When working with code that has a regression tests suite we can work much more quickly. We can adopt a more experimentaly style of changing the software. "I wonder what would happen if I changed this? Interesting! So that's what this parameter is for." The tests act as a "safety net" that allows us to take chances. (Imagine trying to learn to be a trapeze artist in the circus without having that big net that allows us to make mistakes; we'd never progress beyond swinging back and forth!)

The effectiveness of the safety net is determined by how completely our tests verify the behavior of the system. Missing tests are like holes in the safety net. Incomplete assertions are like broken strands. Each can let bugs of various sizes through.

The effectiveness of the safety net is amplified by the version control capabilities of modern software developement environments.
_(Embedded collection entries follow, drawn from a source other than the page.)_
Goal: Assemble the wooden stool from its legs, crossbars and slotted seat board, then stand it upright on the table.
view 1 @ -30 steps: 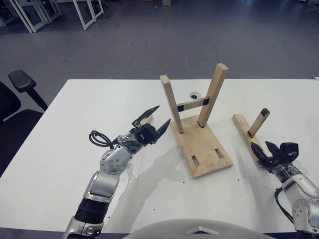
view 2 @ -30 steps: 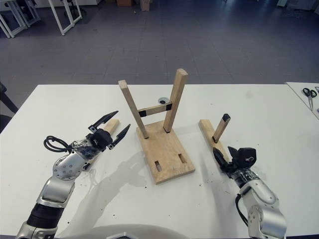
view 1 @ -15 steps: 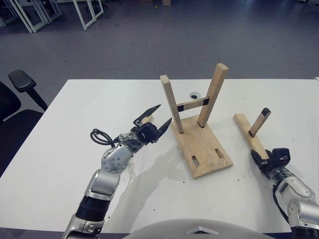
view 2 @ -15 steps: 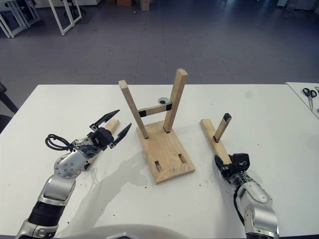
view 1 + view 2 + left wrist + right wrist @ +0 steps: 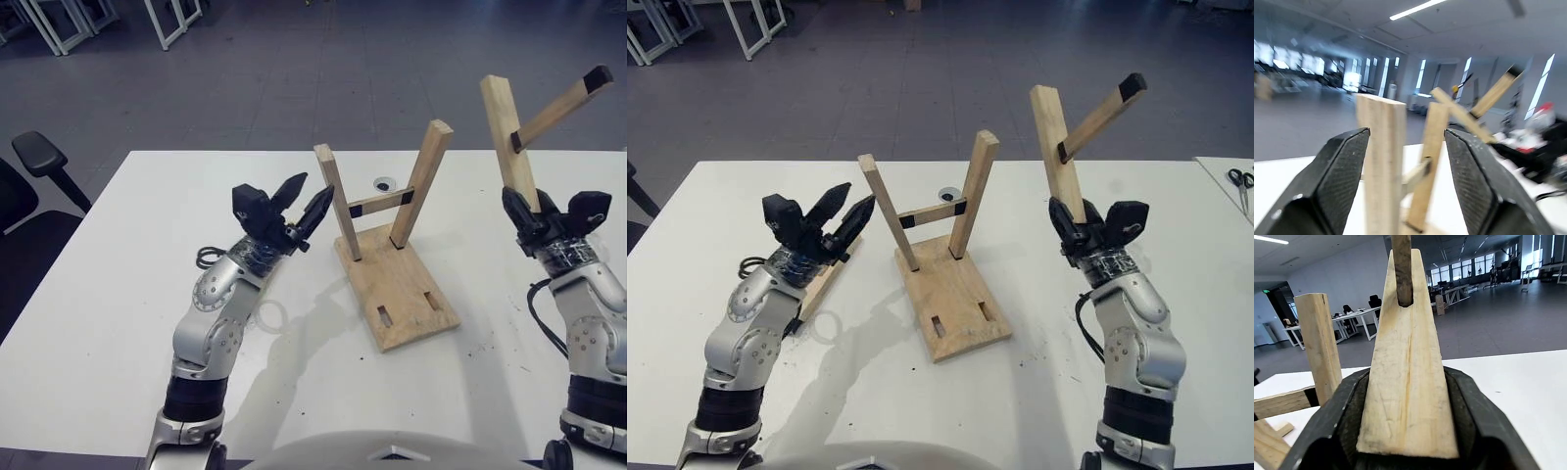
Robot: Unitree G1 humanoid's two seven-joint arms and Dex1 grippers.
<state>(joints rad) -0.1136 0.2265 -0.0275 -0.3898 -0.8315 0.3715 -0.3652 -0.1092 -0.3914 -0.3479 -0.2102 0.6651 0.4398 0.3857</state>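
The right hand [image 5: 1094, 226] clamps a leg [image 5: 1055, 137] with crossbar [image 5: 1102, 116], held high above the bench [image 5: 1019, 392] at right. The left hand [image 5: 855, 200] hangs open left of the seat [image 5: 950, 299], which lies mid-bench bearing two upright legs [image 5: 972, 191].

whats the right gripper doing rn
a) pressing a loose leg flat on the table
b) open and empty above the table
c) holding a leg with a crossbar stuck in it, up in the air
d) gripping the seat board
C: the right gripper has its fingers shut on a leg that stands up off the table, with a crossbar jutting from its side.
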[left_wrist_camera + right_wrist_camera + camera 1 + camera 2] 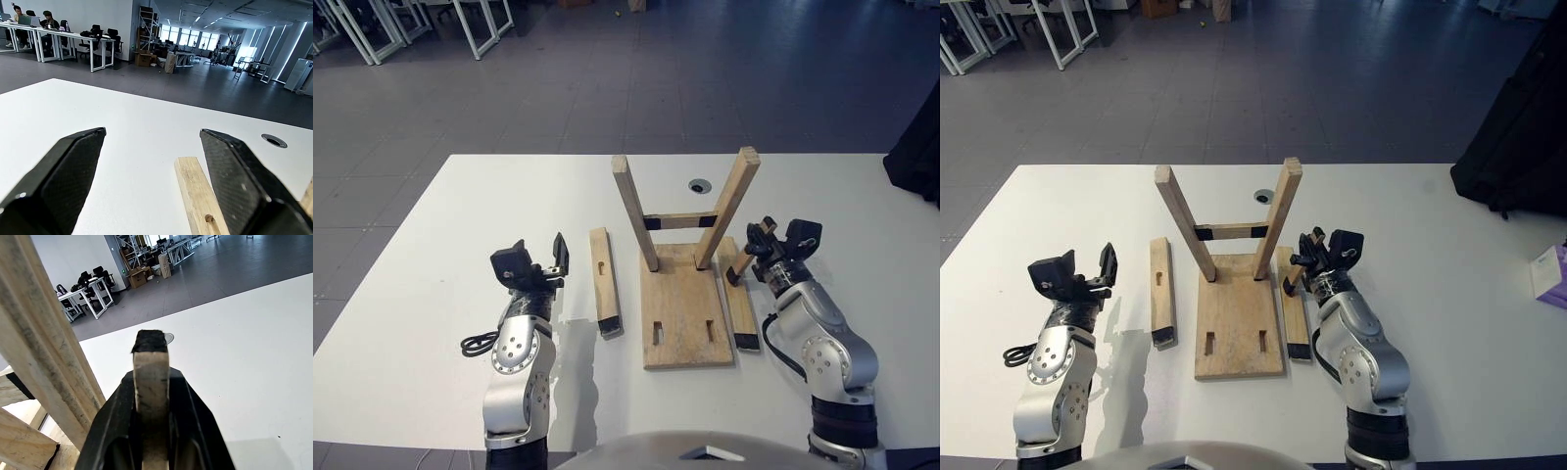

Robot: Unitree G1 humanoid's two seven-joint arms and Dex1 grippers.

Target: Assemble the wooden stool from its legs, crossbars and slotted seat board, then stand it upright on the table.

A source code Repository[SCM] like CVS, Subversion or SourceSafe lets us roll back our changes to a known point if our tests are telling use that the current set of changes has too high an impact. The built in "undo" or "local history" features of our IDE let us turn the clock back 5 seconds, 5 minutes or even 5 hours.

Goal: Do No Harm

Also known as: No Test Risk

Then there is the flip side of this discussion: How might automated tests introduce risk? We have to be careful to make sure we don't introduce new kinds of potential problems into the SUT as a result of doing automated testing. The Keep Test Logic out of Production Code principle directs us to avoid putting test-specific hooks into the SUT. It is certainly desirable to design the system for testability but any test-specific code should be plugged in by the test and only in the test environment; it should not exist in the SUT when it is in production.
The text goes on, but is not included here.